The LPT/ADC indemnifies the insurer in respect of policies it has issued in a way consistent with a proportional reinsurance policy, even though it only relates to outstanding claims as opposed to the more commonly encountered reinsurance entered into in respect of unexpired risk.

As shown above, the scheme of Division 321 of the ITAA 1997 is to match both inward insurance income and outward reinsurance expense with the incidence of risk under the relevant policies.

The appropriate policy outcome of allowing of allowing the deduction when it is incurred is also fully consistent with the wording of Subdivision H of the ITAA 1936 under both a literal and purposive interpretation.

Firstly, the LPT/ADC is an arrangement that needs to be recognised by way of an outstanding claim liability (OCL) reduction in respect of recoveries under section 321-20 of the ITAA 1997, and if it had related to unexpired risk, it would have also resulted in a UPR reduction for relevant reinsurance premiums under section 321-60 of the ITAA 1997. We accept that the consideration is a reinsurance premium in terms of the excluded expenditure definition of paragraph (f) of subsection 82KZL(1) of the ITAA 1936. On this basis, it is excluded from Subdivision H of the ITAA 1936 because of subsection 82KZMA(4) of the ITAA 1936.

Secondly, even if this was not the case, the combined effect of paragraphs 82KZMA(1)(b) and (3)(c) of the ITAA 1936 is that a deduction cannot be deferred under section 82KZMD of the ITAA 1936 where the "thing to be done under the agreement" is done entirely within the expenditure year.

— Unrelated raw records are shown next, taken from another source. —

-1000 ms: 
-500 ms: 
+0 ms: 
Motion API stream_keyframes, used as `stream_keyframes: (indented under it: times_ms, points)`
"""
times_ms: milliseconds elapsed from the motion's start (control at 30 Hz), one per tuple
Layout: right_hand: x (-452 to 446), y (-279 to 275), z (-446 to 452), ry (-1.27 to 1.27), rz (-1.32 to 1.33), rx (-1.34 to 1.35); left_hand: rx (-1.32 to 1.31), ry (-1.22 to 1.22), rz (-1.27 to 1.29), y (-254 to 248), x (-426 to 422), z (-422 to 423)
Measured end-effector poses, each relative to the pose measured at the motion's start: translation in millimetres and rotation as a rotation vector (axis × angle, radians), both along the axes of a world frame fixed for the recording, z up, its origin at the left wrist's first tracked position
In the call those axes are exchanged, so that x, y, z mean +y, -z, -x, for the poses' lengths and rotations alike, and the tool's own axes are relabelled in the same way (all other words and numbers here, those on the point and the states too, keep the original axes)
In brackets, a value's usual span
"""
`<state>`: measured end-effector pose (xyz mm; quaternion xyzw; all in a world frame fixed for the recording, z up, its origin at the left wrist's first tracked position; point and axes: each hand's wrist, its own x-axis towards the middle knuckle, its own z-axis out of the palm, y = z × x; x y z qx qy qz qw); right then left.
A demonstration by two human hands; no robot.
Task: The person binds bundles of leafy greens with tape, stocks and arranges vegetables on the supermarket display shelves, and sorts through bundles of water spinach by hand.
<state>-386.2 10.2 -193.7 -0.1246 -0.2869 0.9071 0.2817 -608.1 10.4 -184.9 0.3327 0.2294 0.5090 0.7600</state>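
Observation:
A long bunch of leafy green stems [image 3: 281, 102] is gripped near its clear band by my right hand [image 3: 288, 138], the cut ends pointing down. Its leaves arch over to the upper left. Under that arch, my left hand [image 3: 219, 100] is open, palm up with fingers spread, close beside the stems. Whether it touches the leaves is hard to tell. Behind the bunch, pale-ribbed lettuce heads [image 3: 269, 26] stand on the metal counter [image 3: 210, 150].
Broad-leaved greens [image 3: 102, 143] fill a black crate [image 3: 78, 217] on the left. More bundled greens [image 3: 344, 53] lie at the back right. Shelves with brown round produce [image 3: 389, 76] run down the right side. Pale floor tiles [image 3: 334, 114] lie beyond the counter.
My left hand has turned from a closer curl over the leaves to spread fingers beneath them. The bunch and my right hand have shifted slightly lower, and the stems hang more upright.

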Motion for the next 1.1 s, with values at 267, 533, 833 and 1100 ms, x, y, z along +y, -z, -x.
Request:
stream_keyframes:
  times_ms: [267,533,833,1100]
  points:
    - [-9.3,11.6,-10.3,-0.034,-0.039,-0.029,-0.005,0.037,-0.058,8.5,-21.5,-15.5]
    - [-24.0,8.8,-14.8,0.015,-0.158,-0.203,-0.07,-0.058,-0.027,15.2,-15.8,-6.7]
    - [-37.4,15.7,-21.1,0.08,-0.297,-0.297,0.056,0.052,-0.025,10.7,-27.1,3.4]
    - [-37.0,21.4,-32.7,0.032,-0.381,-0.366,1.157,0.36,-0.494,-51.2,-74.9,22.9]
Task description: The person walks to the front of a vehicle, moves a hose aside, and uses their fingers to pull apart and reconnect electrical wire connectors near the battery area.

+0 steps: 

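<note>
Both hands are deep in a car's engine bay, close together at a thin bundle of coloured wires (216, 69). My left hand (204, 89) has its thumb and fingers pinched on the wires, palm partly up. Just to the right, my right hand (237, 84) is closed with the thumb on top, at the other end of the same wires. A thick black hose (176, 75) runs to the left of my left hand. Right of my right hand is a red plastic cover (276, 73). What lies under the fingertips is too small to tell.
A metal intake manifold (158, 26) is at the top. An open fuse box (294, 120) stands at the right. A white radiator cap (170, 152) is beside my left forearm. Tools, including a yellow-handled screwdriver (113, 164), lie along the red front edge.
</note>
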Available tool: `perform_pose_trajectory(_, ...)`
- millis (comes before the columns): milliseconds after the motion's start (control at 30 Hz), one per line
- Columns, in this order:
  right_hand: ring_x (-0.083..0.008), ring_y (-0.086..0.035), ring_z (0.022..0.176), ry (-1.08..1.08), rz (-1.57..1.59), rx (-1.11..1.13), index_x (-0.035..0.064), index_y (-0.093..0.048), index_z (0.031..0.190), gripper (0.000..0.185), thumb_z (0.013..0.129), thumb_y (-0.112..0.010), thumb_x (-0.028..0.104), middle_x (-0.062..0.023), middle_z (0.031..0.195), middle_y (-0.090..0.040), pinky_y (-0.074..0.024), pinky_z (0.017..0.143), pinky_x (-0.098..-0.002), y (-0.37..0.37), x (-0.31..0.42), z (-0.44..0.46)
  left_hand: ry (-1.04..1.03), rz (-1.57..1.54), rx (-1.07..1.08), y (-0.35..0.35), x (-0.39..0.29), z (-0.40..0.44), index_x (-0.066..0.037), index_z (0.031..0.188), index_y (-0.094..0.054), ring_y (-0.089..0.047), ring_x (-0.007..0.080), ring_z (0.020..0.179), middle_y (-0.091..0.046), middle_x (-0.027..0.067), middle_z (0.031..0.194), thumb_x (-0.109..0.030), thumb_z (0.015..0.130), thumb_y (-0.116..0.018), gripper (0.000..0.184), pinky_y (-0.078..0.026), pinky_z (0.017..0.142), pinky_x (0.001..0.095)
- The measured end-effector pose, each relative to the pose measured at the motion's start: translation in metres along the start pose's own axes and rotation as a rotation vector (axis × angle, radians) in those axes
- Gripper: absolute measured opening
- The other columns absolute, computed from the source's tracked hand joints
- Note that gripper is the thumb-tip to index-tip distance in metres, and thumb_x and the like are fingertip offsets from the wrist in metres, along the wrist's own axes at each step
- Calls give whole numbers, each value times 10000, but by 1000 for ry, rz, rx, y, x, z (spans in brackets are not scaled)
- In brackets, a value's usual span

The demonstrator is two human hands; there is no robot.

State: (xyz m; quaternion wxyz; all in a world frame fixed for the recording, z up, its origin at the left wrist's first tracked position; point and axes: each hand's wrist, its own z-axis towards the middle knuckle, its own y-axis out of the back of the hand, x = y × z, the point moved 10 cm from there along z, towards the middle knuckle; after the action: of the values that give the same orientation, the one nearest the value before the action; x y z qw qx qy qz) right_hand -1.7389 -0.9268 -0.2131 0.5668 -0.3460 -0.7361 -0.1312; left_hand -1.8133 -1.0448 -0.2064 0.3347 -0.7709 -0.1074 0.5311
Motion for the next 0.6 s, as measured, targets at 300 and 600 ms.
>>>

That is, Subdivision H of the ITAA 1936 cannot apply when no part of the eligible service period relates to a later year.

Read in the light of the overall scheme, the reference in paragraph 82KZL(2)(c) of the ITAA 1936 to "the provision of insurance against the risk concerned" should be read as relating to the years of the incidence of that risk rather than the years over which the resulting claims are settled.

By way of a simplified example, if a taxpayer paid three years of otherwise deductible insurance premiums in advance, the intent of Subdivision H of the ITAA 1936 would seemingly be to spread the deduction over the three years of "provision of insurance against the risk concerned", rather than the time it took to settle claims.

The latter interpretation of treating the settlement period as the service period would have the unusual result of potentially further deferring the deduction if the insurance company was tardy in meeting claims but allowing it over three years if claims were to be promptly met.

Put in another way, the insurer would be "doing a thing" for the taxpayer for the three years of the indemnity, but the efforts it put into scrutinising and verifying claims in respect of past events would be "doing a thing" for itself rather than for the taxpayer.

Applying this reasoning to the LPT/ADC, the relevant service period would be the past claims years to which the indemnity applied, and not the years over which those claims were settled. On this basis no part of the service period would relate to a later year and Subdivision H of the ITAA 1936 would have no application.